(Problem to work on): Everything in the listing below should be repeated exactly.

──────── Collected data

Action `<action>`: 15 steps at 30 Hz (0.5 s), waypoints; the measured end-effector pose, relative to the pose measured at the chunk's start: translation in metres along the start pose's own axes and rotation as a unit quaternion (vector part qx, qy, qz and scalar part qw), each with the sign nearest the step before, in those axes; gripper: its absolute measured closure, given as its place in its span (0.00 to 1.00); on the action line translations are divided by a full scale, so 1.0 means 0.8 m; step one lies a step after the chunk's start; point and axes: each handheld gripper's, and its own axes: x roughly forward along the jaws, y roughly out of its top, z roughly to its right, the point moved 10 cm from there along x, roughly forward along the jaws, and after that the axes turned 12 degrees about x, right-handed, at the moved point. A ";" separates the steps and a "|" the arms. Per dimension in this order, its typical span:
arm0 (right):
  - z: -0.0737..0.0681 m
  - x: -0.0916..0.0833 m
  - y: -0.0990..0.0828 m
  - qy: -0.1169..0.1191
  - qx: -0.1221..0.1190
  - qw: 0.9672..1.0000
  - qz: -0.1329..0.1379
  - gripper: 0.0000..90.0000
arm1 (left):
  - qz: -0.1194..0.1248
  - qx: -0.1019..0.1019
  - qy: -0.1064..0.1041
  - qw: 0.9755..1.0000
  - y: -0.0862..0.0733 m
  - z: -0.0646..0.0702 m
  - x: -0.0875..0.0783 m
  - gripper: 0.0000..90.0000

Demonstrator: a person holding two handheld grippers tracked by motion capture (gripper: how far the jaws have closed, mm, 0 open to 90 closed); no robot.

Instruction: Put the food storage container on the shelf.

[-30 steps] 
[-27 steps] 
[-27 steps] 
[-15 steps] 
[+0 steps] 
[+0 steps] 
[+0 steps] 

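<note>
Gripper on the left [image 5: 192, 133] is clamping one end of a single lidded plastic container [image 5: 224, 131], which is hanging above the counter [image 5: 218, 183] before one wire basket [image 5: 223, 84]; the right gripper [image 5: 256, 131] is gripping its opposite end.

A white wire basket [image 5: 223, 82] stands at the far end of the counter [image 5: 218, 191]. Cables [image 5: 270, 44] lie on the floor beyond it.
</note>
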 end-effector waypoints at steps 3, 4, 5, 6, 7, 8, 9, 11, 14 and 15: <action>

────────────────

(Solution):
Action `<action>`: 15 steps at 30 Hz (0.5 s), waypoints; the measured end-effector pose, relative to the pose measured at the chunk's start: translation in metres along the start pose's own axes and rotation as a unit quaternion (vector part qx, qy, qz and scalar part qw), each with the sign nearest the step before, in those axes; gripper: its absolute measured closure, given as its place in its span (0.00 to 1.00); on the action line translations are divided by a full scale, so 1.0 means 0.8 m; step one lies a step after the chunk's start; point and axes: each handheld gripper's, and its own axes: x roughly forward along the jaws, y roughly out of its top, z roughly to its right, the point moved 10 cm from there along x, roughly forward along the jaws, and after that the axes turned 12 degrees about x, right-handed, at the moved point. A ";" separates the steps and a "|" the arms. Per dimension in this order, its typical span:
arm0 (right):
  - z: -0.0737..0.0681 m
  - x: -0.0916..0.0833 m
  - y: -0.0990..0.0828 m
  - qy: -0.1169..0.1191
  - qx: -0.1221..0.1190
  - qw: 0.9672..1.0000
  - qz: -0.1329..0.1379
  - gripper: 0.0000..90.0000
arm1 (left):
  - qz: -0.1194..0.1248
  - qx: -0.1019..0.1019
  - qy: -0.1064..0.1041
  - qw: 0.9755..1.0000
  - y: -0.0862..0.0733 m
  - z: -0.0646..0.0702 m
  - x: -0.0875..0.0783 m
  - gripper: 0.0000..90.0000

Demonstrator: a person holding two handheld grippers tracked by motion capture (gripper: how far the jaws have closed, mm, 0 open to 90 closed); no robot.

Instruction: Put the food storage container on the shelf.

[-30 steps] 
[-27 steps] 
[-27 steps] 
[-15 steps] 
[+0 steps] 
[+0 steps] 
[+0 steps] 

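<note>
Gripper on the left [image 5: 192, 133] is clamping one end of a single lidded plastic container [image 5: 224, 131], which is hanging above the counter [image 5: 218, 183] before one wire basket [image 5: 223, 84]; the right gripper [image 5: 256, 131] is gripping its opposite end.

A white wire basket [image 5: 223, 82] stands at the far end of the counter [image 5: 218, 191]. Cables [image 5: 270, 44] lie on the floor beyond it.
</note>
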 end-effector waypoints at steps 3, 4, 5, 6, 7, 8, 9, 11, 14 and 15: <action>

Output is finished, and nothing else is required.